Britain's 1000-year prominence on the international stage endures. Posterity owes the English language (spoken now by more than half the world's population) a tradition of democratic freedom, governmental and legal systems which have been adapted in many countries, and world figures in science, literature, and the arts. The "British Inheritance" is shared not just by the peoples of the UK but also by those of many lands--the U.S.A., Canada, Australia, New Zealand, Africa, and India--which were once its colonies and are now its allies and partners. [via]

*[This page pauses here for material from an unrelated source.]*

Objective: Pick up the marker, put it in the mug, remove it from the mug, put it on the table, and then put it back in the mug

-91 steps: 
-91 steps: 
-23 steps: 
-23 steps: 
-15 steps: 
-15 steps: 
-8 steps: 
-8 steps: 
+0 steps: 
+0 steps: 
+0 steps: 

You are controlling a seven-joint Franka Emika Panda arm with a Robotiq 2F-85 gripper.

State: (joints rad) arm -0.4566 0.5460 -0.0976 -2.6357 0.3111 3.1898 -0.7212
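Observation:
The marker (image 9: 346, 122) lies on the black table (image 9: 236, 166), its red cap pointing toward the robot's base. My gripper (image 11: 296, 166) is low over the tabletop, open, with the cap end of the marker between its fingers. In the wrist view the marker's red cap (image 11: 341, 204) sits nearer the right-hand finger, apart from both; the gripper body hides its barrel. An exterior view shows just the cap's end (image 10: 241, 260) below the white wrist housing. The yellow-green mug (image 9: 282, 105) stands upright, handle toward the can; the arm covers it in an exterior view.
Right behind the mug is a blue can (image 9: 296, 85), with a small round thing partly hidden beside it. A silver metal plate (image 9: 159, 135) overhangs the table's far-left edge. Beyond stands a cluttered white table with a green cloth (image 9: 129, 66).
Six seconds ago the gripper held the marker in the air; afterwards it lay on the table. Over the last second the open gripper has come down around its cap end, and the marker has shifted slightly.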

Britain's rich historical heritage is evident in the great archive and manuscript collections found in such institutions as the Public Record Office, British Library, National Library of Scotland, Scottish Record Office, and National Library of Wales. From King Arthur, Alfred the Great, and William the Conqueror to the end of the Empire, swinging England of the 1960s, and the multicultural Britain of the '90s, this volume displays, in chronological order, key documents which illuminate defining moments in British history. The documents are accompanied by lively commentaries by experts and curators, placing the material in context and explaining its significance. Alongside such major treasures as the Domesday Book and Magna Carta are many less-well-known but nonetheless fascinating items such as Oscar Wilde's calling card and the last letter of Mary, Queen of Scots.
Superbly illustrated in color throughout, with a brief introduction, this authoritative and accessible book will appeal to anyone with an interest in history, politics, and culture.